Migrating Cloudera Search Configuration Before Upgrading to CDH 6

Because Cloudera Search is included in CDH, upgrading CDH upgrades Cloudera Search. If you are upgrading to CDH 6 from CDH 5, and you are using Cloudera Search, you must complete some preparatory work.

Cloudera Search in CDH 6 uses Apache Solr 7, which has some incompatibilities with previous Solr versions. To facilitate the upgrade, Cloudera provides a Solr configuration migration script, solr-upgrade.sh. This script is included with Cloudera Manager 6 and CDH 6. You must upgrade to Cloudera Manager 6 before you can complete these procedures.

Before You Begin

Before upgrading:

  • Make sure you are running Cloudera Manager 6.0 or higher. For instructions on upgrading to Cloudera Manager 6, see Upgrading Cloudera Manager.
  • If you are using Apache Sentry with policy files, complete the steps in Migrating from Sentry Policy Files to the Sentry Service.
  • Stop making changes to your Cloudera Search environment. Make sure that no configuration changes are made to Cloudera Search for the duration of the migration and upgrade. This includes adding or removing Solr Server hosts, moving Solr Server roles between hosts, changing hostnames, and so on.
  • Plan for an outage for any applications or services that use your Search deployment until you have completed re-indexing after the upgrade.
  • If you are using Kerberos, create a jaas.conf file for the Search service superuser (solr by default). For instructions on creating a jaas.conf file, see Configuring a jaas.conf File.
  • If you are using the Lily HBase Indexer service, stop writing to any tables that are indexed into Solr, and stop the Lily HBase Indexer service (Key-Value Store Indexer service > Actions > Stop).
  • If you are using the Lily HBase Indexer service with Apache Sentry policy files:
    • If you are upgrading from a CDH version lower than 5.14.0, disable Sentry for the Lily HBase Indexer service before upgrading. To do so, uncheck the box labeled Enable Sentry Authorization using Policy Files (Key-Value Store Indexer service > Configuration > Category > Policy File Based Sentry).
    • If you are upgrading from CDH 5.14.0 or higher, migrate to the Sentry Service before upgrade. CDH versions lower than 5.14.0 do not support using the Sentry Service with the HBase Indexer service. For instructions, see Migrating HBase Indexer Sentry Policy Files to the Sentry Service.
  • Do not create, delete, or modify any collections for the duration of the migration and upgrade.

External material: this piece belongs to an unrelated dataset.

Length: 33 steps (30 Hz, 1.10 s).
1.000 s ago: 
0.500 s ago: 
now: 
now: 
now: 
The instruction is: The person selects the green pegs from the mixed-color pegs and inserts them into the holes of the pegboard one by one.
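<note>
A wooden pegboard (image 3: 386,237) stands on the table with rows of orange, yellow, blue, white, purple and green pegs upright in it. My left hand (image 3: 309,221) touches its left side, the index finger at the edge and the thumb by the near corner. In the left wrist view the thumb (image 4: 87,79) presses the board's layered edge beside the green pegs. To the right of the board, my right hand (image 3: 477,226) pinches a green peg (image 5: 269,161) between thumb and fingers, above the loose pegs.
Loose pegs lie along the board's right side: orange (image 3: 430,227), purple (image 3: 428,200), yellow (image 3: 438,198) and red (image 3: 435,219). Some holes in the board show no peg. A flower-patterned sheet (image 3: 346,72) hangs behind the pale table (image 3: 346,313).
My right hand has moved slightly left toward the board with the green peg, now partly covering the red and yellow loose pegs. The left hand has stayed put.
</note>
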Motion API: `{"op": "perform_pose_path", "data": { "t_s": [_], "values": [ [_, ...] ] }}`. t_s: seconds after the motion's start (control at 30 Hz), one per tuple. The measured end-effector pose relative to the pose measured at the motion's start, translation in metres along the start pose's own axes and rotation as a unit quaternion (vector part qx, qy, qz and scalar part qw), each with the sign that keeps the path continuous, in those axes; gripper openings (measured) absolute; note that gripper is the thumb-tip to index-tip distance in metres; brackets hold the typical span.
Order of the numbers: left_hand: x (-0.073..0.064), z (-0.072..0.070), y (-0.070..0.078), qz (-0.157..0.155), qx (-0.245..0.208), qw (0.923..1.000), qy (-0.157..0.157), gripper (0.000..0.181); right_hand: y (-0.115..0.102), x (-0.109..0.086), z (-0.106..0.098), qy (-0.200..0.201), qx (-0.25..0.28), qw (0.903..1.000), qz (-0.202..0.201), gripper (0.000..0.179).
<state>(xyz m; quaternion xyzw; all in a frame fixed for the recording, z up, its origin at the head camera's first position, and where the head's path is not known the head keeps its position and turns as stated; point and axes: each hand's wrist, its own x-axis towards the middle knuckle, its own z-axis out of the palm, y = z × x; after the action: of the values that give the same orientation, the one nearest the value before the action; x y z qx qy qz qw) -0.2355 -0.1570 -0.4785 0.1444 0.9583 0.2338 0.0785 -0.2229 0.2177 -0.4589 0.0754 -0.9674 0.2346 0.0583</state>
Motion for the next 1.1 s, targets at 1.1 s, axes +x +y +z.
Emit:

You can continue indexing to existing collections (except Lily HBase indexing) until otherwise instructed.

Solr Configuration Migration Script Overview

Despite widespread enterprise adoption, Solr lacks automated upgrade tooling. It has long been a challenge to understand the implications of a Solr upgrade. Solr admins were required to review the Solr release notes and manually identify configuration changes needed to address incompatibilities or to take advantage of new features. Additionally, admins had to determine whether they could upgrade existing indexes, or if they had to re-index the raw data.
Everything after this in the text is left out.